Our patients mostly die according to a couple of patterns. We learn the patterns and we say goodbye to them incrementally according to the pattern. We can handle it as long as it stays within the emotional safety of the rhythm we know which is usually one of gradual decline in communication and interest in the outside world. Just as a baby becomes increasingly interested in the world beyond what she can reach as she grows, the dying person becomes less engaged the closer she comes to death.

Until they don't. Like the Mayor.

On the last day of the Mayor's life he ate three small snacks, read a magazine, hosted family and guests in his room, and took a nap. As he was getting ready for bed he began to feel ill. He was sitting on the side of his bed waiting for the nurse to assist him to the bathroom. She entered and he shared that he didn't feel well. They talked. She checked on his vitals and she realized that the Mayor would not be following the pattern.
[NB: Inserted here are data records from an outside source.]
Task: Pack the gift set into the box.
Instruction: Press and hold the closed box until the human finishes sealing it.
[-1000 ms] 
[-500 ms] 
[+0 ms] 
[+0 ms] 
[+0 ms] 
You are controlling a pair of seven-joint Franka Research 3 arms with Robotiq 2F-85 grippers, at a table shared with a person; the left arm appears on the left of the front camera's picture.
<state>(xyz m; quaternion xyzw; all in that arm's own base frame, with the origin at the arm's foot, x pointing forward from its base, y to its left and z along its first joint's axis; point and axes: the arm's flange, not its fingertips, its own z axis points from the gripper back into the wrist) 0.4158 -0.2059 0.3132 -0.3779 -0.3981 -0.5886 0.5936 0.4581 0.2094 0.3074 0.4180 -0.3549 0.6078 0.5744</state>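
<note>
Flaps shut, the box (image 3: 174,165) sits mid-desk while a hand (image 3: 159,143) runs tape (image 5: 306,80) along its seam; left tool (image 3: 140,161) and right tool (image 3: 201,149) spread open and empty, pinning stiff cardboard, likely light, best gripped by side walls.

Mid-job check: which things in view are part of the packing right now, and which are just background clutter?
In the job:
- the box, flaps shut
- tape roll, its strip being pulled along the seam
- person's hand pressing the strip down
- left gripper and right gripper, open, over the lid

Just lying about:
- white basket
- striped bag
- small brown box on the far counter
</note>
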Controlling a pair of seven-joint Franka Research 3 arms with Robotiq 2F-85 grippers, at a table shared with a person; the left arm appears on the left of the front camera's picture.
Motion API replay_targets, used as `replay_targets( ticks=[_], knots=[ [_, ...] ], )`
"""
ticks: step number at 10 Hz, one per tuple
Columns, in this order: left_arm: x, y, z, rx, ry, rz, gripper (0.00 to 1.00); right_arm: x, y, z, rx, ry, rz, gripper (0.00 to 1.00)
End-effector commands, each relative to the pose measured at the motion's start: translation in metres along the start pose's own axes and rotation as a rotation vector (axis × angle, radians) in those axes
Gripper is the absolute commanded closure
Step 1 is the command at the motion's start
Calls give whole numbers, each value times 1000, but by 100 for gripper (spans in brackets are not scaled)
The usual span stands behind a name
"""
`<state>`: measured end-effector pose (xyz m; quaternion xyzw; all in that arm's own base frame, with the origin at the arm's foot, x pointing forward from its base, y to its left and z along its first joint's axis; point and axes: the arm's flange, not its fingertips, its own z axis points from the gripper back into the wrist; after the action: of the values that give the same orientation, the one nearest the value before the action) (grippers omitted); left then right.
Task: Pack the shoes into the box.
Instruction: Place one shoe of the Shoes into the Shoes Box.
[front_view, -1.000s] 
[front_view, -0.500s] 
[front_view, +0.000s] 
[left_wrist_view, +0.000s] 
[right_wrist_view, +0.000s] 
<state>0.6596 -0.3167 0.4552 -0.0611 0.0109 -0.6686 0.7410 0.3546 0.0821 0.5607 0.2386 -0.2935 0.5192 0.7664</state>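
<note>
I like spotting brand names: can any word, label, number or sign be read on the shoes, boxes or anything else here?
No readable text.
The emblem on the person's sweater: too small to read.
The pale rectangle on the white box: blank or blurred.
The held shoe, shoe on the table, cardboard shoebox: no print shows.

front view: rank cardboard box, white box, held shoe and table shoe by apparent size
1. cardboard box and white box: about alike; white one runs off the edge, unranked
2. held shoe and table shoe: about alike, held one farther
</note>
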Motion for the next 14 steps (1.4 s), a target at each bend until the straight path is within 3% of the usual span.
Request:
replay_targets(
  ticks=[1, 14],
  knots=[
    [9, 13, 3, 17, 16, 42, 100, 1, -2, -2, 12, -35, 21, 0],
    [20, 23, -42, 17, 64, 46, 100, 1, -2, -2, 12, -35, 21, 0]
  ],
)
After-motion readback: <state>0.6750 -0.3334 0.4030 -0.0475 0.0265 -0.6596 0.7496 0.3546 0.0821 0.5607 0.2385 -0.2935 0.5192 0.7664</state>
She told him. He talked to her. She held his hand and laid him on his bed. She talked quietly to him and he to her until he died. It all lasted ten minutes.

The Mayor didn't die as we or he had hoped or planned. He was in a hospital not home. He was without his family. He had not finished his plans.

But he died with someone caring for him. Someone holding his hand. Someone who knew his name. Someone who mourned him when he was gone. Staff all hugged each other quite a bit that day we found out how the Mayor had died. Then we went into other people's rooms and remembered to give a little extra eye contact, hold their hands, and say goodbye when we left for the day. The dying may never end with hospice but neither does the learning.